» WORK INSTRUCTION:
Your task is to write out the complete listing exactly as it is shown.

» DATA BELOW:

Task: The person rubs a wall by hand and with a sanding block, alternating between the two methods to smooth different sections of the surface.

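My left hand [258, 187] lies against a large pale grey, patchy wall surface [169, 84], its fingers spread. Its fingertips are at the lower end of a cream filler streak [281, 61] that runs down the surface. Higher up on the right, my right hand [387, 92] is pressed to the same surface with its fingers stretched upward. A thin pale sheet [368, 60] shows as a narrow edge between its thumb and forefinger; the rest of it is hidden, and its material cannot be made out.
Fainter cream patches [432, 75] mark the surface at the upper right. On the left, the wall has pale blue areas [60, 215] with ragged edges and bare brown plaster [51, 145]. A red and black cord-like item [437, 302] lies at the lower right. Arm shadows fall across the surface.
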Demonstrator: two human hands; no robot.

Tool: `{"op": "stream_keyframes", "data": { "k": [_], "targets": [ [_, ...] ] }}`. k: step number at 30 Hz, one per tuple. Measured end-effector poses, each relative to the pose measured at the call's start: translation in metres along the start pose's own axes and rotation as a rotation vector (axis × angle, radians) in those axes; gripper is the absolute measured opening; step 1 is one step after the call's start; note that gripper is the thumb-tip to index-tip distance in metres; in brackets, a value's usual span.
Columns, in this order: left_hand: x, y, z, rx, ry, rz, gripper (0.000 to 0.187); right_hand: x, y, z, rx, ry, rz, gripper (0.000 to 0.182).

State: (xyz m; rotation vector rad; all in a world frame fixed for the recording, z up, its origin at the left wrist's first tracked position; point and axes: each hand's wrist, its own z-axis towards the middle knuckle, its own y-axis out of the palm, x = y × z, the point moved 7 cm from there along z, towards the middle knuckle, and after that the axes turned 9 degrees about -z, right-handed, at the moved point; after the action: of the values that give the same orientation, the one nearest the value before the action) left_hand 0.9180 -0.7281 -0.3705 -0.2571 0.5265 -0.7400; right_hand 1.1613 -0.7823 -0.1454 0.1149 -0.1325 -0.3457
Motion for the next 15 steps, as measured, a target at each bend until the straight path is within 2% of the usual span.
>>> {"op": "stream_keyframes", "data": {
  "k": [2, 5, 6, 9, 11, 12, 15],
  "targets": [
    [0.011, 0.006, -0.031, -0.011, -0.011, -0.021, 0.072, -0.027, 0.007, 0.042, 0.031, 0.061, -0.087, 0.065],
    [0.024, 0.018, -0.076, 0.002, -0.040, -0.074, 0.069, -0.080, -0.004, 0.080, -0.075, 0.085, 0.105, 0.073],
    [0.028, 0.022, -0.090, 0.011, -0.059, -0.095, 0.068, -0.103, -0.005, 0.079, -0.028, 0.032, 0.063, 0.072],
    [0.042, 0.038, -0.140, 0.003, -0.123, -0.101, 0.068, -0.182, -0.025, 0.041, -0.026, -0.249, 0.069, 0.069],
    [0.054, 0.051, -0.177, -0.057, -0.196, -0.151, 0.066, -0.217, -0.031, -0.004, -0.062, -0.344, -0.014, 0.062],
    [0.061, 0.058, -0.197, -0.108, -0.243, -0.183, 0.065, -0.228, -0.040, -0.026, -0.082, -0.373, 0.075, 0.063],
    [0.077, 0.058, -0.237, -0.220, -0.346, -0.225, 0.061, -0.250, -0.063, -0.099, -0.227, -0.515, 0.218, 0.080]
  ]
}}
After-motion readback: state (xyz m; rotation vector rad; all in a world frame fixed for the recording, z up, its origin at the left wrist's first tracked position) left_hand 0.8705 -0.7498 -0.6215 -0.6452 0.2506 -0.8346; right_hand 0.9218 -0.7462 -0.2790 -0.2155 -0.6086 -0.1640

» TASK OUTPUT:
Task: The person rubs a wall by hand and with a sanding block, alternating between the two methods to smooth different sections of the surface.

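My left hand [258, 187] lies against a large pale grey, patchy wall surface [169, 84], its fingers spread. Its fingertips are at the lower end of a cream filler streak [281, 61] that runs down the surface. Higher up on the right, my right hand [387, 92] is pressed to the same surface with its fingers stretched upward. A thin pale sheet [368, 60] shows as a narrow edge between its thumb and forefinger; the rest of it is hidden, and its material cannot be made out.
Fainter cream patches [432, 75] mark the surface at the upper right. On the left, the wall has pale blue areas [60, 215] with ragged edges and bare brown plaster [51, 145]. A red and black cord-like item [437, 302] lies at the lower right. Arm shadows fall across the surface.
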Demonstrator: two human hands; no robot.

Tool: `{"op": "stream_keyframes", "data": { "k": [_], "targets": [ [_, ...] ] }}`. k: step number at 30 Hz, one per tuple. Measured end-effector poses, each relative to the pose measured at the call's start: translation in metres along the start pose's own axes and rotation as a rotation vector (axis × angle, radians) in those axes; gripper is the absolute measured opening; step 1 is one step after the call's start; note that gripper is the thumb-tip to index-tip distance in metres; in brackets, a value's usual span.
Columns, in this order: left_hand: x, y, z, rx, ry, rz, gripper (0.000 to 0.187); right_hand: x, y, z, rx, ry, rz, gripper (0.000 to 0.182).

State: (xyz m; rotation vector rad; all in a world frame fixed for the recording, z up, its origin at the left wrist's first tracked position; point and axes: each hand's wrist, its own z-axis towards the middle knuckle, its own y-axis out of the palm, x = y × z, the point moved 7 cm from there along z, towards the middle knuckle, and after that the axes turned 9 degrees about -z, right-handed, at the moved point; after the action: of the values that give the same orientation, the one nearest the value before the action) left_hand 0.9180 -0.7281 -0.3705 -0.2571 0.5265 -0.7400; right_hand 1.1613 -0.7823 -0.1454 0.1149 -0.1325 -0.3457
Motion for the next 15 steps, as measured, a target at each bend until the straight path is within 2% of the usual span.
>>> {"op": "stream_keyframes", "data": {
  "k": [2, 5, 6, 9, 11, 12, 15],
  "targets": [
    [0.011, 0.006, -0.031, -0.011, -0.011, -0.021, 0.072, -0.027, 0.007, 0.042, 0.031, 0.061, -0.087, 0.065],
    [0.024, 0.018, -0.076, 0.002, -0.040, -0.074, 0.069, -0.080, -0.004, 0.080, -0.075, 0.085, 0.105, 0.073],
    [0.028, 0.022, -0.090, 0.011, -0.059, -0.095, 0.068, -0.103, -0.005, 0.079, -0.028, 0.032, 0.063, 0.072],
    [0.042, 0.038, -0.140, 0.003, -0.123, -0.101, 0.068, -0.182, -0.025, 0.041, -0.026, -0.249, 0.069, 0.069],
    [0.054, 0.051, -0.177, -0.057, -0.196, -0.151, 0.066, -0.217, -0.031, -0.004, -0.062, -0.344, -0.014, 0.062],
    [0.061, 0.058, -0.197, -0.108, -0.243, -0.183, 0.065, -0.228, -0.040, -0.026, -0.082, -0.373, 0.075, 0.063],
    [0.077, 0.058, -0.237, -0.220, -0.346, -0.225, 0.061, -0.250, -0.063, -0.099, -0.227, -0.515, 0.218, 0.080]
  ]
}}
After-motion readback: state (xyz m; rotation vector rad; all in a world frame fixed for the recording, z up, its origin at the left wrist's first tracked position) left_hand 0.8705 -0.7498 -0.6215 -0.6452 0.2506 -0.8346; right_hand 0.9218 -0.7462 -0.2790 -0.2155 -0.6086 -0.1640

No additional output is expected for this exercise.